Below are records; count the lines that hold the string "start" and give only the count.

======== Data under study

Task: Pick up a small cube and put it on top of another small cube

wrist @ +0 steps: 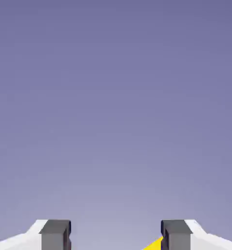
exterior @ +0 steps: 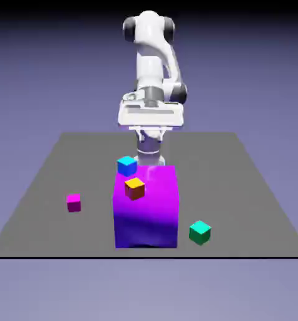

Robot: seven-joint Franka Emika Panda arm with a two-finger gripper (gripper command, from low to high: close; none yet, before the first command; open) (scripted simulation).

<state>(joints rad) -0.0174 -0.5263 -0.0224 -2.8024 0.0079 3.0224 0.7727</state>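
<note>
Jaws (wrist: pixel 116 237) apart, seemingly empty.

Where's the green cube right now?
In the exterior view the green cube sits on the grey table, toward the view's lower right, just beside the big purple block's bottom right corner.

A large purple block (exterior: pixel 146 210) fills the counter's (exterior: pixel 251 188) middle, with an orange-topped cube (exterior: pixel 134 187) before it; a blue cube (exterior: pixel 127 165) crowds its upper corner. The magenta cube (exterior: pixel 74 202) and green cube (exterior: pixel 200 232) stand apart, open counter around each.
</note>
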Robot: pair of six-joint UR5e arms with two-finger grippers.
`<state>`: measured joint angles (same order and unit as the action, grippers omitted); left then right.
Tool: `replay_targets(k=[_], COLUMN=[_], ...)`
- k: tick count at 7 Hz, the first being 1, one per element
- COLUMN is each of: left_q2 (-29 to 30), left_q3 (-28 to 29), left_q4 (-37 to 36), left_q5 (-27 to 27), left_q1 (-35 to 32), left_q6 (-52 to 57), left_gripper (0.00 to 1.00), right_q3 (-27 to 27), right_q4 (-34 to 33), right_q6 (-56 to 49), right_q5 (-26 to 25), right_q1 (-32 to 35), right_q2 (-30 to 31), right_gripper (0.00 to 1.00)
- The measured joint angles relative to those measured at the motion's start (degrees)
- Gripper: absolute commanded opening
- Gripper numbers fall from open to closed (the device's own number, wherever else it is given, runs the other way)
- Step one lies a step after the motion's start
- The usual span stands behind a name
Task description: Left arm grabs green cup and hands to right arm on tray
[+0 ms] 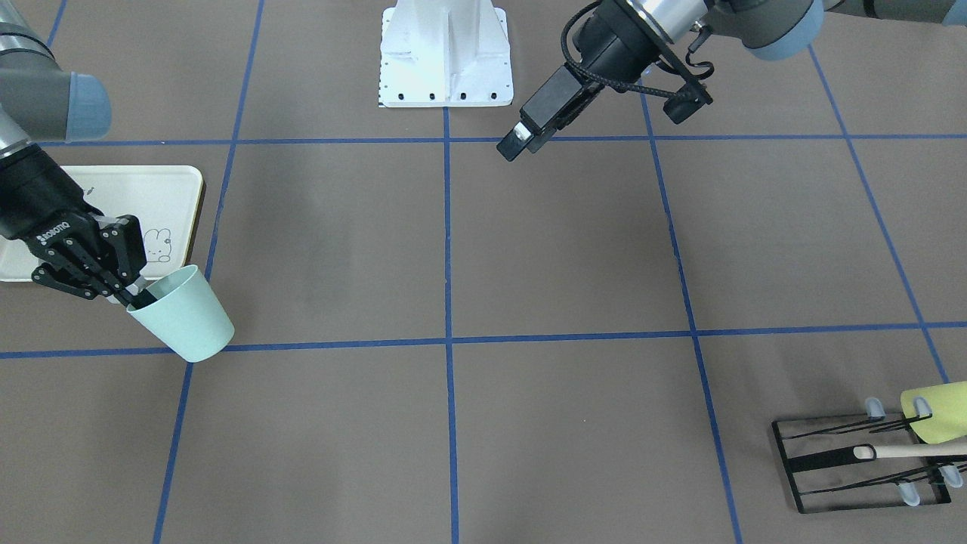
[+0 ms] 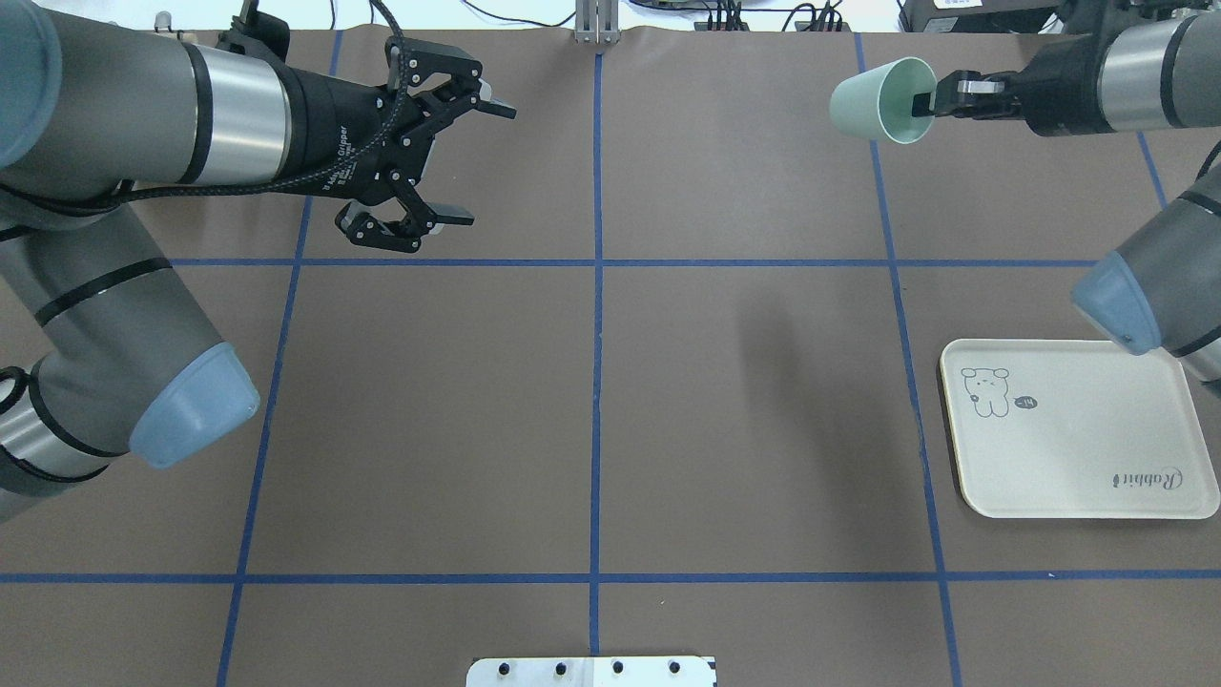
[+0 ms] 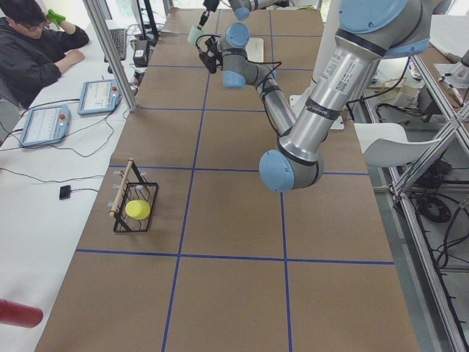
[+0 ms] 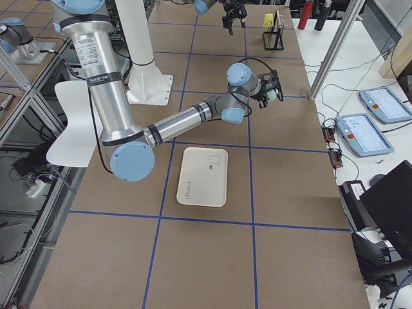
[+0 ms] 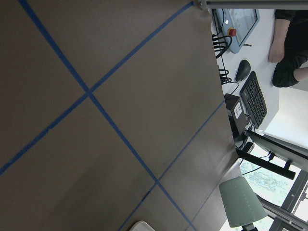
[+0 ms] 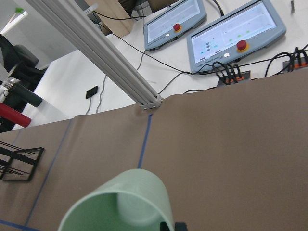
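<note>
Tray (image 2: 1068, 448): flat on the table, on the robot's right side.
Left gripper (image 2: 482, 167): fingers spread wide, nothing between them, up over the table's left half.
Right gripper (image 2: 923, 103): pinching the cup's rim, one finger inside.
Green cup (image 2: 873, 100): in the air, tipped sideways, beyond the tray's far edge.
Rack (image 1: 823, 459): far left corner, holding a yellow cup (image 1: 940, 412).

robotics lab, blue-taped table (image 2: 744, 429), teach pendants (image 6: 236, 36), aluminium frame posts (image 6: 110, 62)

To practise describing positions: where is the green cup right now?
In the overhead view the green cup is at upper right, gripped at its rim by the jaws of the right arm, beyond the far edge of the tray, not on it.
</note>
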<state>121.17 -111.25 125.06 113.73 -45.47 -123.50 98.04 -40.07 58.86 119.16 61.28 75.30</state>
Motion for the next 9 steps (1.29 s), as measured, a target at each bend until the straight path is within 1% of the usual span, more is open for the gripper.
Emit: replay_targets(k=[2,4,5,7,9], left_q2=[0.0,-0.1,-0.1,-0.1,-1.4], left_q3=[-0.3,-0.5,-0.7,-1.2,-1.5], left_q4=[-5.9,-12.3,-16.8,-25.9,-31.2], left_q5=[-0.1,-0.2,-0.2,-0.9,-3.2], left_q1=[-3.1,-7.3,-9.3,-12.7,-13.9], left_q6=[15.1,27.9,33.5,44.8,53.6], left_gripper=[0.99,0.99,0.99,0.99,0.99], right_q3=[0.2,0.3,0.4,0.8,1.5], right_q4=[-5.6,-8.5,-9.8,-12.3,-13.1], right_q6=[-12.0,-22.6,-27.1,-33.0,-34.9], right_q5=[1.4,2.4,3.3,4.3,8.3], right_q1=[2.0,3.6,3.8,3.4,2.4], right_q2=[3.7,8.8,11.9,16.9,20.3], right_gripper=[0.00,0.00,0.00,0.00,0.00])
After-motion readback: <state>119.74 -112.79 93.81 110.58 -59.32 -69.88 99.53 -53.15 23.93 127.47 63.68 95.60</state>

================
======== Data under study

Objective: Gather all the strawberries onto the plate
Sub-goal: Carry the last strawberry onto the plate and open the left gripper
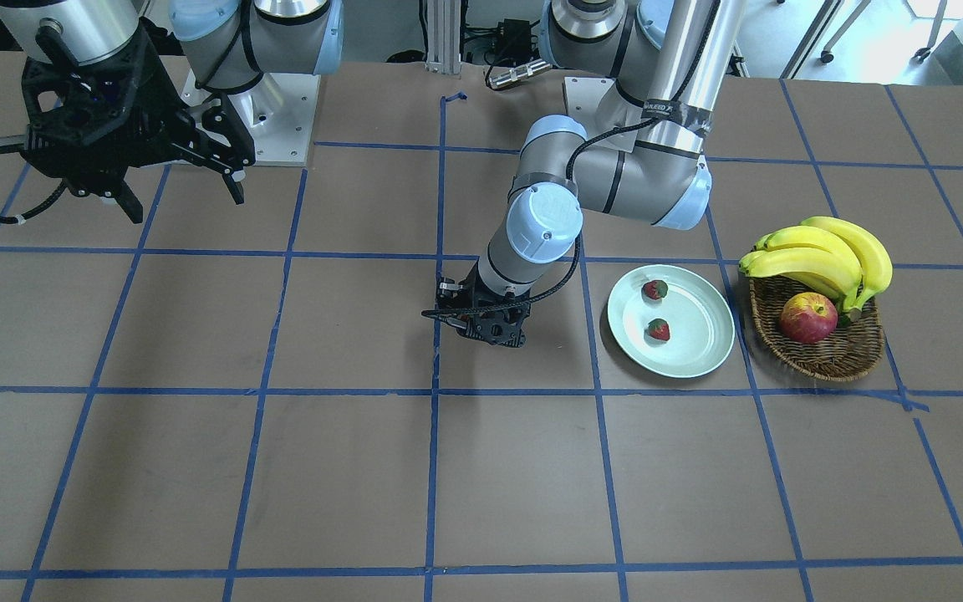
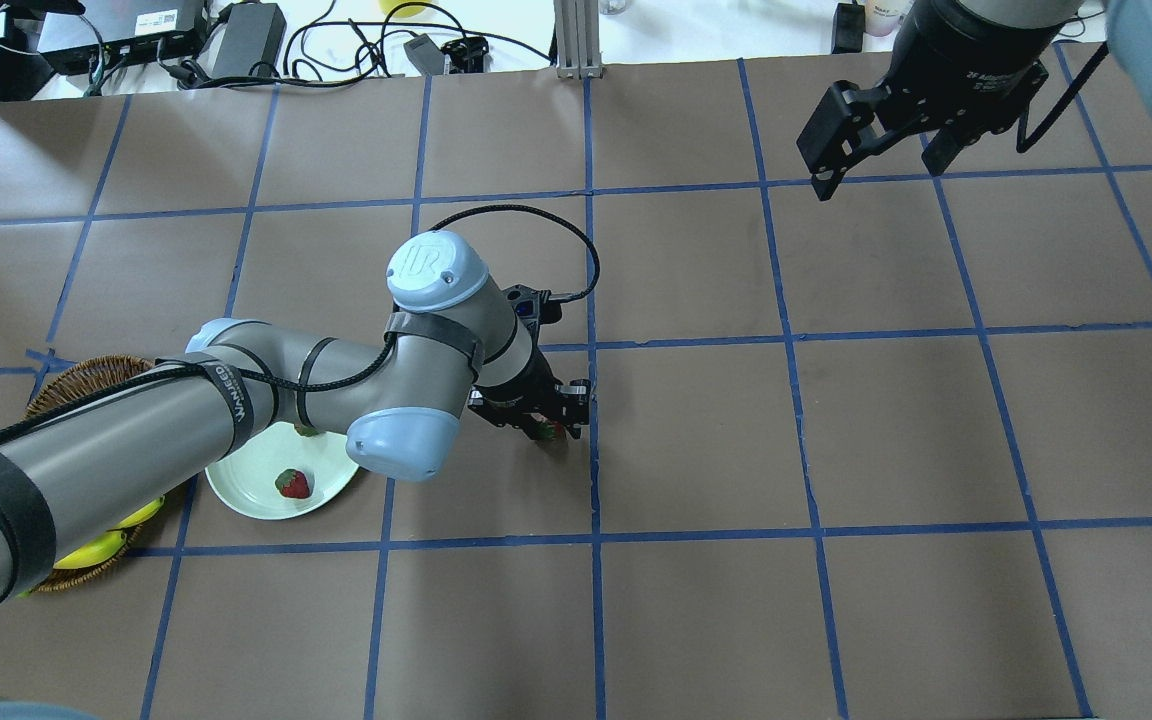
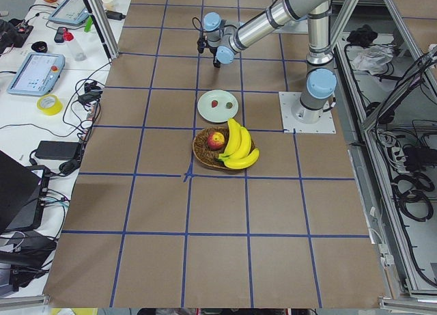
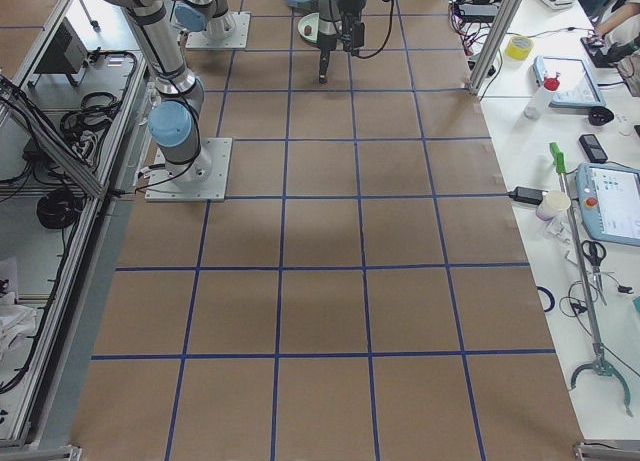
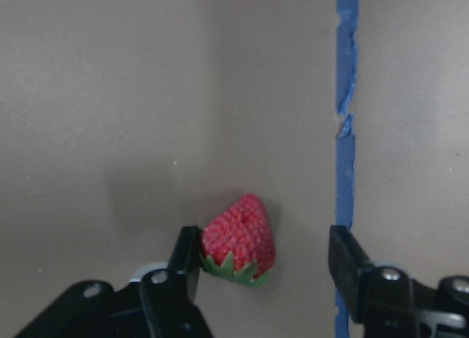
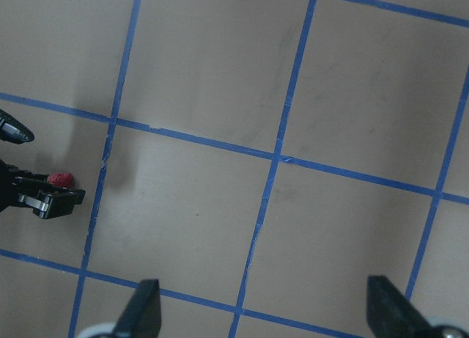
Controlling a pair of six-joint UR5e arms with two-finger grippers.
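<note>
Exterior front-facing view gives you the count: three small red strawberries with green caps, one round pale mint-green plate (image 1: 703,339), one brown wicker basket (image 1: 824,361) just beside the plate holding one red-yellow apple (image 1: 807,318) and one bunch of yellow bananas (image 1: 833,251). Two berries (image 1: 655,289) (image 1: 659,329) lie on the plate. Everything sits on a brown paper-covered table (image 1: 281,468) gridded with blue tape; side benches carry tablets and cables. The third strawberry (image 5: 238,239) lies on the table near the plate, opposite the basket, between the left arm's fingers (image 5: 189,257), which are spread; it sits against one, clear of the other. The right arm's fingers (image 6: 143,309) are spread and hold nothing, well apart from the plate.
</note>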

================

**Written answer**
2